For the entries below, repeat exactly each line starting with the one that contains "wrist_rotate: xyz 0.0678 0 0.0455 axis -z" and going on through the one that contains "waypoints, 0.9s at", and no others.

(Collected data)
☆ ☆ ☆ ☆ ☆ ☆ ☆
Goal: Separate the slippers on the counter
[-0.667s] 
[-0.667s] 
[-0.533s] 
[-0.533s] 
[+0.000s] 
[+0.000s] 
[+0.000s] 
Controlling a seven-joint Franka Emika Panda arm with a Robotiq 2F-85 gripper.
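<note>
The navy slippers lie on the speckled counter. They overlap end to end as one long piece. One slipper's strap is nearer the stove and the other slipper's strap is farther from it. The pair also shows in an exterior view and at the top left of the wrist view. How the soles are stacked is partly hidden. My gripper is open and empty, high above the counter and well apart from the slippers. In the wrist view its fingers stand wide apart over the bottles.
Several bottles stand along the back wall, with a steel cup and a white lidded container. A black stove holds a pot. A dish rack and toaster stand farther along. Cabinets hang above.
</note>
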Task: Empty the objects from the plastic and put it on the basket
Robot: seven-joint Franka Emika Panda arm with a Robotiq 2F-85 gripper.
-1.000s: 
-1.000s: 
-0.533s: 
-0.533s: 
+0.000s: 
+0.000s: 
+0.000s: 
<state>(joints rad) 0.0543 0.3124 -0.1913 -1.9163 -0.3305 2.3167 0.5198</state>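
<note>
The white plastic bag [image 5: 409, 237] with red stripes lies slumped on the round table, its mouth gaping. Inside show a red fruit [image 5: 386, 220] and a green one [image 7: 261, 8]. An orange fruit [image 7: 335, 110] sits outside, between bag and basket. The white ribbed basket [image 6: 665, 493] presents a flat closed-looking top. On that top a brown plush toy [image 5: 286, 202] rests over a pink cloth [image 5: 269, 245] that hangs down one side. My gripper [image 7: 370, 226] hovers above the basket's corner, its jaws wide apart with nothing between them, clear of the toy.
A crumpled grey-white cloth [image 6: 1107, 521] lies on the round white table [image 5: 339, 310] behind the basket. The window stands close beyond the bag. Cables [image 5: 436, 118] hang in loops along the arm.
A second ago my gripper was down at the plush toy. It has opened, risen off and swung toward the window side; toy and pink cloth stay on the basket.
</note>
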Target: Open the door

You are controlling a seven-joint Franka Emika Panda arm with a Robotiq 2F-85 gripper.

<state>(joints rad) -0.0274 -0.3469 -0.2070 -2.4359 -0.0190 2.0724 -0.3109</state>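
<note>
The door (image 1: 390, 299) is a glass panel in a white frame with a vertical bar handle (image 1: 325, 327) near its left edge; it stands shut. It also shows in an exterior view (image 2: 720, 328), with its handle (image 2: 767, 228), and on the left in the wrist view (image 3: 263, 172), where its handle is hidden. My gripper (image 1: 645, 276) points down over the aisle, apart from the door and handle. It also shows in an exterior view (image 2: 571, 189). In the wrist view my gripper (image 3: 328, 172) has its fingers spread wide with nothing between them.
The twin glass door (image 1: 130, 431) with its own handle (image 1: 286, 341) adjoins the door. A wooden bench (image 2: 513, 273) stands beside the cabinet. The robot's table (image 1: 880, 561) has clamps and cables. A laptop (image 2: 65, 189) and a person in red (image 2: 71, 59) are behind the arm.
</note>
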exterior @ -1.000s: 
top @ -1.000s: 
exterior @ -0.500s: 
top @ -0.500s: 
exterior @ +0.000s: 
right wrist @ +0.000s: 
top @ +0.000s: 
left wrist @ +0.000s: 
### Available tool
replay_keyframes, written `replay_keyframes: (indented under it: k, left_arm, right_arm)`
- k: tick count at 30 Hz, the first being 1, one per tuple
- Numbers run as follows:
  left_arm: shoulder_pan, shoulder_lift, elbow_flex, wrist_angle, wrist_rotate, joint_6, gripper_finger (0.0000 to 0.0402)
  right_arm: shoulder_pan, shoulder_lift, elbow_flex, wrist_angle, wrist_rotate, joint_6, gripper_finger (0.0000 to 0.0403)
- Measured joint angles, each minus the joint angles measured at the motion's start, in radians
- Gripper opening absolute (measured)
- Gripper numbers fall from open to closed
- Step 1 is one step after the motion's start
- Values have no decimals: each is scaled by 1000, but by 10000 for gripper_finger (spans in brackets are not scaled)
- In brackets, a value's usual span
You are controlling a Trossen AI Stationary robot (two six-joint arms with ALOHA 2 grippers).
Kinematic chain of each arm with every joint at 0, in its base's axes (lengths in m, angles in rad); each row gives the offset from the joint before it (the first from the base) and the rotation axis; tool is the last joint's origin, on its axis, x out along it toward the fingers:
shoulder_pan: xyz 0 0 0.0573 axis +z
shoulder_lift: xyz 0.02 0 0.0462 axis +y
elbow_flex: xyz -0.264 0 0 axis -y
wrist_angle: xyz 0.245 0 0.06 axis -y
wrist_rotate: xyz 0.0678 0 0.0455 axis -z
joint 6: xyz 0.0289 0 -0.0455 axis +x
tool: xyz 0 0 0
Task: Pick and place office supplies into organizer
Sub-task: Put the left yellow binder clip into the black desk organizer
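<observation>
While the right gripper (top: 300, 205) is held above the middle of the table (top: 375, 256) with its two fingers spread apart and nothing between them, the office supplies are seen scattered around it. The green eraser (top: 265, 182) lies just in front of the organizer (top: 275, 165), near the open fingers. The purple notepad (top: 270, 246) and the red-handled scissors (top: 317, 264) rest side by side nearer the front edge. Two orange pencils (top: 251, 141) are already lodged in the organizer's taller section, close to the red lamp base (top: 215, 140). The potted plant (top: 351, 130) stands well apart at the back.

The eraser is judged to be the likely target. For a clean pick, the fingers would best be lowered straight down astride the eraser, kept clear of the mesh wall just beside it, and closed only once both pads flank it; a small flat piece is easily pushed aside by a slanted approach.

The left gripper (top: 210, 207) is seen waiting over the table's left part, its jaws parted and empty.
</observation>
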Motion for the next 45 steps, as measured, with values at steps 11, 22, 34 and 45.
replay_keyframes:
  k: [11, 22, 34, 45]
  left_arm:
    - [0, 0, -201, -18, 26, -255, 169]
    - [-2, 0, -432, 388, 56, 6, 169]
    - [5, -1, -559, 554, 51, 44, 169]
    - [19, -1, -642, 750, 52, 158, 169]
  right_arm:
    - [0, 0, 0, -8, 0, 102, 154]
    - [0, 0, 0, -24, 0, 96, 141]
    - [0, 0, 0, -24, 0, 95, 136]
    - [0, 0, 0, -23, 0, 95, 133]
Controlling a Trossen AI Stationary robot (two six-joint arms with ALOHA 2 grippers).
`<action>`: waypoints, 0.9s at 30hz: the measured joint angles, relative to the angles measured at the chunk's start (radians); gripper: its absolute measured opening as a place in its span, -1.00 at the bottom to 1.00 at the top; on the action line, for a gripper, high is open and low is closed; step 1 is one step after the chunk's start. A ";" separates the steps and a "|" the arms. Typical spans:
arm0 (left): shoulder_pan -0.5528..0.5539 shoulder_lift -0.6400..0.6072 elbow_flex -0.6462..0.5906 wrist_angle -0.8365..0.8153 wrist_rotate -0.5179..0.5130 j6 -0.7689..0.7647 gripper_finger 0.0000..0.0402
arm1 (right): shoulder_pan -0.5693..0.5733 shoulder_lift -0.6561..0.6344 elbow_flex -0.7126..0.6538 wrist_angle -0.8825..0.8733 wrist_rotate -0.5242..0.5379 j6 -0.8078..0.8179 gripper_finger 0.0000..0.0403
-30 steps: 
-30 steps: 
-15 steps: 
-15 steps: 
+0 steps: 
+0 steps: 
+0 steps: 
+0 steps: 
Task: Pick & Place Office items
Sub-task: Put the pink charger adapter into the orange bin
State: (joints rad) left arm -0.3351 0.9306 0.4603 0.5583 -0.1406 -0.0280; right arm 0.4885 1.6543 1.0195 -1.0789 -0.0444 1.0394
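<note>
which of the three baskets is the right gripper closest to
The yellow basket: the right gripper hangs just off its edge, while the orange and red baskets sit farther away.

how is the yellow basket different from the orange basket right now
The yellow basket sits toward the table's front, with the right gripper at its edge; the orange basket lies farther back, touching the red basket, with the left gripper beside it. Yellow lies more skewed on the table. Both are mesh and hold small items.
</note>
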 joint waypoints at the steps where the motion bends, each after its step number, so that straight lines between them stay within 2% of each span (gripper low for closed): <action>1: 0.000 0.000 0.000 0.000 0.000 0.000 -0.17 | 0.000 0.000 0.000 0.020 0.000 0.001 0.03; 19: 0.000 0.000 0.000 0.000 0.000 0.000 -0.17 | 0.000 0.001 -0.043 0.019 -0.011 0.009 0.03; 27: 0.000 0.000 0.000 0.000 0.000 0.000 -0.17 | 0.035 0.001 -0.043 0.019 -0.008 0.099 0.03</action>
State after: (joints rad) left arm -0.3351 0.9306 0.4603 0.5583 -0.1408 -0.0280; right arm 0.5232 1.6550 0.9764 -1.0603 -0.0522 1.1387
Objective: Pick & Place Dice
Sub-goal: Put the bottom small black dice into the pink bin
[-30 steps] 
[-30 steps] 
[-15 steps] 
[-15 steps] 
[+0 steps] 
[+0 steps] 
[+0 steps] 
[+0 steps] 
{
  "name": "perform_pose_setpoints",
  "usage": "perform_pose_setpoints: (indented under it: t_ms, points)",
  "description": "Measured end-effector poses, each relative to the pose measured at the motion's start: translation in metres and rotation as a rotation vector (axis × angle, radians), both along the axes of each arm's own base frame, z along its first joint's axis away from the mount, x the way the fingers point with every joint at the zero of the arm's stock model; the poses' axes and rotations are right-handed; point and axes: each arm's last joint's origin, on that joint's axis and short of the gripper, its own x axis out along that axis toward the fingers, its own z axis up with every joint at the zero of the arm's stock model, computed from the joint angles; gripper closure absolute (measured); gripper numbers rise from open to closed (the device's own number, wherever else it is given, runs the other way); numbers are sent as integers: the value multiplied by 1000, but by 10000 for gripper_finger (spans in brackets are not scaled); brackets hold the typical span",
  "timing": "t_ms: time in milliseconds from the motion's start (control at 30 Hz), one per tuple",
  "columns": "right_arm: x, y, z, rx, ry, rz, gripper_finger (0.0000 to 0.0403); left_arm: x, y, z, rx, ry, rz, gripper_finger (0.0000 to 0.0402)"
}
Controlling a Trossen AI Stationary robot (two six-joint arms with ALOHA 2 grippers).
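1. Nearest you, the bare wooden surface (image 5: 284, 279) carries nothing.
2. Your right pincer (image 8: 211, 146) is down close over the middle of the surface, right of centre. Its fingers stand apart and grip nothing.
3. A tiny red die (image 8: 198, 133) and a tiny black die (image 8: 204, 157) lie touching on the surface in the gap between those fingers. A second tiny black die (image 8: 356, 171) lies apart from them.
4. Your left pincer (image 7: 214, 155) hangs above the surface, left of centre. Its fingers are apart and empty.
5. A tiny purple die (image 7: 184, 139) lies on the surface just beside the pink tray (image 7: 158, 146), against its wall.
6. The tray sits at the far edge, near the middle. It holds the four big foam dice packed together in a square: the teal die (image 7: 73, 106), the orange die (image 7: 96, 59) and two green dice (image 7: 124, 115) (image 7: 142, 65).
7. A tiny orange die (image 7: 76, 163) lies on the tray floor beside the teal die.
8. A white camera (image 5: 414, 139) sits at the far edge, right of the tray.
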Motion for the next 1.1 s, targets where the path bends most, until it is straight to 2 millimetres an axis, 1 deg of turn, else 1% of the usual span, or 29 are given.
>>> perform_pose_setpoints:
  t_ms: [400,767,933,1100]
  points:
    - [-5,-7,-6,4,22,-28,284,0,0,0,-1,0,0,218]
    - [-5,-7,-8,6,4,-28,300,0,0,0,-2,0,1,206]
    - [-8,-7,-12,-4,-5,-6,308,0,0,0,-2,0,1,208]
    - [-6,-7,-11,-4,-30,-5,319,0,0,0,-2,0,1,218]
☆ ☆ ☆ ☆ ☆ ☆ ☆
=== ANSWER BOX ===
wrist_rotate: xyz 0.0678 0 0.0455 axis -z
joint 6: xyz 0.0289 0 -0.0455 axis +x
tool: xyz 0 0 0
Task: Pick and place office supplies into organizer
Sub-task: Put the left yellow binder clip into the black desk organizer
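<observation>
While the right gripper (top: 300, 205) is held above the middle of the table (top: 375, 256) with its two fingers spread apart and nothing between them, the office supplies are seen scattered around it. The green eraser (top: 265, 182) lies just in front of the organizer (top: 275, 165), near the open fingers. The purple notepad (top: 270, 246) and the red-handled scissors (top: 317, 264) rest side by side nearer the front edge. Two orange pencils (top: 251, 141) are already lodged in the organizer's taller section, close to the red lamp base (top: 215, 140). The potted plant (top: 351, 130) stands well apart at the back.

The eraser is judged to be the likely target. For a clean pick, the fingers would best be lowered straight down astride the eraser, kept clear of the mesh wall just beside it, and closed only once both pads flank it; a small flat piece is easily pushed aside by a slanted approach.

The left gripper (top: 210, 207) is seen waiting over the table's left part, its jaws parted and empty.
</observation>
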Motion for the next 45 steps, as measured, with values at steps 11, 22, 34 and 45.
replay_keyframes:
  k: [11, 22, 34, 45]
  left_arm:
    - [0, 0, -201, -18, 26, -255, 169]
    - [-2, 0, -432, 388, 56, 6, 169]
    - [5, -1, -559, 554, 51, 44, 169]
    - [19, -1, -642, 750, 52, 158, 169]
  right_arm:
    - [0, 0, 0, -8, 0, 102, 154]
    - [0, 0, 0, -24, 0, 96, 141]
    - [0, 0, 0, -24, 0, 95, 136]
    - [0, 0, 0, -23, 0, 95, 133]
Controlling a Trossen AI Stationary robot (two six-joint arms with ALOHA 2 grippers).
`<action>`: waypoints, 0.9s at 30hz: the measured joint angles, relative to the angles measured at the chunk's start (radians); gripper: its absolute measured opening as a place in its span, -1.00 at the bottom to 1.00 at the top; on the action line, for a gripper, high is open and low is closed; step 1 is one step after the chunk's start. A ";" separates the steps and a "|" the arms. Typical spans:

Nothing else is part of this answer.